Stepping up startup funding strategies: Bolstering the framework behind Bangladesh's pioneering economic innovations
The Bangladesh Bank has issued a significant regulatory milestone, the SMESPD Circular No 02 - Master Circular on Start-up Financing, dated 09 July 2025. This circular aims to ease pressure on early-stage founders by capping the interest rate at 4% and offering a tiered financing structure linked to a startup's maturity.
However, challenges persist in implementing the circular. Limited awareness among entrepreneurs about the provisions, difficulties in accessing formal financing despite raised loan ceilings, and the lack of an established ecosystem for equity financing through bank-backed venture capital entities are key obstacles.
To address these issues, several steps can be taken. Increasing awareness and capacity-building among startups and entrepreneurs about the circular's offerings and application processes is crucial. Simplifying documentation and approval procedures, including providing guidance on preparing project profiles and loan applications, would also be beneficial. Developing the venture capital ecosystem linked to banks to make equity financing more accessible and operational is another vital step. Clarifying eligibility criteria for informal entrepreneurs would make refinancing schemes more inclusive and transparent.
The circular raises loan ceilings for startups to Tk8 crore and introduces equity financing via bank-backed venture capital entities. Commercial banks may lack the expertise to evaluate high-risk, tech-enabled ventures without the right governance structures and skill sets. A dedicated credit guarantee scheme for startup loans, modeled after India's CGTMSE or the UK's British Business Bank, could de-risk bank lending.
Key outcomes such as job creation, export generation, or technology adoption should be monitored. A data-driven monitoring and evaluation mechanism is essential to measure the impact of policies. Ecosystem services should be integrated through partnerships with accelerators, incubators, universities, and legal/IP firms.
The framework must actively engage licensed VCs and institutional investors to enhance both funding and credibility. The circular allows banks to invest in startups via venture capital companies, seeded from 1% of their annual net profits. Global best practices favour grants, convertible notes, or equity for early-stage startups, not loans.

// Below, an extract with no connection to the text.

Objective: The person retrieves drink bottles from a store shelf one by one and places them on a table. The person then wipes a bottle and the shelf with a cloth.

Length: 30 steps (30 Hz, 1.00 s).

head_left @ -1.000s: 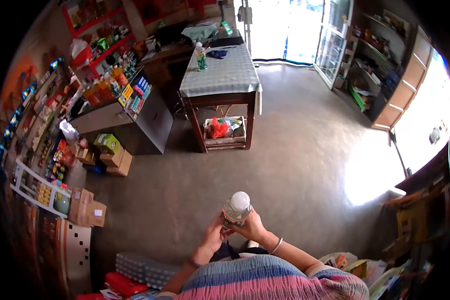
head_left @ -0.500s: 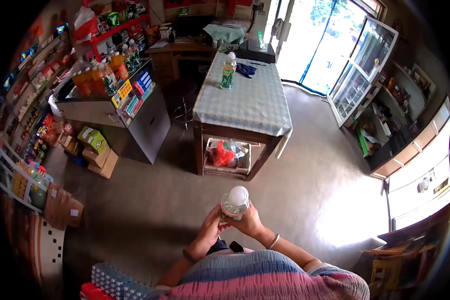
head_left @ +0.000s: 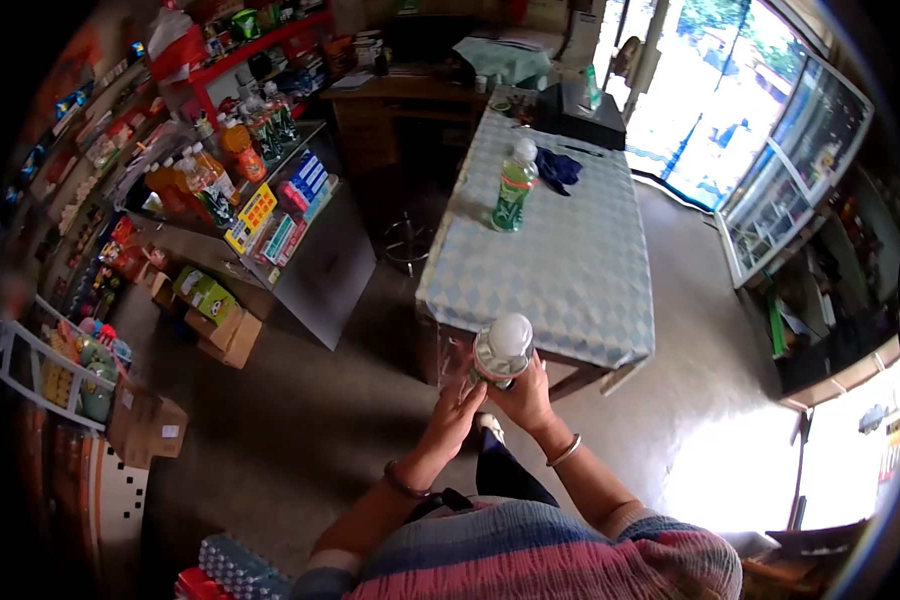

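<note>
Between my two hands is an upright plastic bottle [head_left: 506, 346] with a white cap, held out in front of my body. My left hand [head_left: 460, 408] wraps its left side, and my right hand [head_left: 526, 396] grips it from the right. Both hands cover most of the label. Beyond the bottle, on the table [head_left: 560, 270] with its checked cloth, stands a green-labelled bottle [head_left: 513, 188] with a white cap. A dark blue cloth [head_left: 558, 170] lies just behind that one.
A counter [head_left: 320, 270] on the left carries several orange drink bottles [head_left: 242, 150]. Cardboard boxes [head_left: 230, 335] sit on the floor beside it. A black box [head_left: 580, 116] rests at the table's far end. An open glass door [head_left: 800, 165] is at the right. My foot [head_left: 491, 428] shows below.
I am closer to the table, which now reaches nearly to my hands. The held bottle has moved forward and slightly right, still in both hands.
</note>
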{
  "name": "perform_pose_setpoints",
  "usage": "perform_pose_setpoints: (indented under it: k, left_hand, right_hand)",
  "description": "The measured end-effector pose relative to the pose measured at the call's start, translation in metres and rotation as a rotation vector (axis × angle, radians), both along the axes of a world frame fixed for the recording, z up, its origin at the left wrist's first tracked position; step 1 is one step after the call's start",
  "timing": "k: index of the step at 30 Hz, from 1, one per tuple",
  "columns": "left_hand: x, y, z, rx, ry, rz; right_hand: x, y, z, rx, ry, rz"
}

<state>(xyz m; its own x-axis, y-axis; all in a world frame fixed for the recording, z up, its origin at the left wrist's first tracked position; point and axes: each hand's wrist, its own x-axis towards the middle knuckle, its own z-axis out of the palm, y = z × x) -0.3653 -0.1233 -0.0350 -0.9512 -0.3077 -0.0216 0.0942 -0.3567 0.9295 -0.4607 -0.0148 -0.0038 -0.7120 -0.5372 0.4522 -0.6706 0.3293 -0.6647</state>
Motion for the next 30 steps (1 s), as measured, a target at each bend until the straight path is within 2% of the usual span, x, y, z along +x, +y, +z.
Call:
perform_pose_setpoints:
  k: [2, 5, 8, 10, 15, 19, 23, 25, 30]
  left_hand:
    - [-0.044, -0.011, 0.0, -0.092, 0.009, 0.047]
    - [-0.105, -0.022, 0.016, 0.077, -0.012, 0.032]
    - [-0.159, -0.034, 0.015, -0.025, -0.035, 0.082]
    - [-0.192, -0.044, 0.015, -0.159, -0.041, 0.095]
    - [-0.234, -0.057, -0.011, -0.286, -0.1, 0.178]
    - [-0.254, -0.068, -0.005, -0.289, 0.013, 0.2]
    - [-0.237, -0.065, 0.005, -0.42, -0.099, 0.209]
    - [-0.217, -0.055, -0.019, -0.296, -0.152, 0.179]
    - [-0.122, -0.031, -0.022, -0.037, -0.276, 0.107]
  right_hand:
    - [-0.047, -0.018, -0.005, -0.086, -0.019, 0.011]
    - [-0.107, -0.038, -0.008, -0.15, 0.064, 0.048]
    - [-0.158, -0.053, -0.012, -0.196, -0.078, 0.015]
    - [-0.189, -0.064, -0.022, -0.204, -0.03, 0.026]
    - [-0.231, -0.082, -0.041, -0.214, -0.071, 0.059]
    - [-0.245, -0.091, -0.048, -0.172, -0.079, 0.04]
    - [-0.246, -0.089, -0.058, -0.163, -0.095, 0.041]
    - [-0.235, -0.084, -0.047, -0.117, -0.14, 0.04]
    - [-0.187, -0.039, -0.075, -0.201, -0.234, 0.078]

The article emphasizes the importance of supporting the ambitions of Bangladesh's youth turning to entrepreneurship. Kimiwa Saddat, the Managing Director (Current Charge) of Community Bank PLC, is at the forefront of this movement. The circular establishes a refinancing fund of Tk 500 crore to ensure liquidity support to participating banks.
In conclusion, the SMESPD Circular No 02 - Master Circular on Start-up Financing is a significant step towards supporting Bangladesh's startup ecosystem. With the right measures in place, startups in Bangladesh can leverage its financial support more effectively, contributing to job creation, economic growth, and technological advancement.
- The SMESPD Circular No 02, a key policy-and-legislation development in Bangladesh's business sector, introduces equity financing via bank-backed venture capital entities and raises loan ceilings for startups to Tk8 crore.
- To make the most of this regulatory milestone, it's essential to increase awareness and capacity-building among startups and entrepreneurs, simplify documentation and approval procedures, develop the venture capital ecosystem, and clarify eligibility criteria for informal entrepreneurs.
- Policymakers should also consider implementing a dedicated credit guarantee scheme for startup loans, similar to India's CGTMSE or the UK's British Business Bank, to mitigate risks for commercial banks when lending to high-risk, tech-enabled ventures.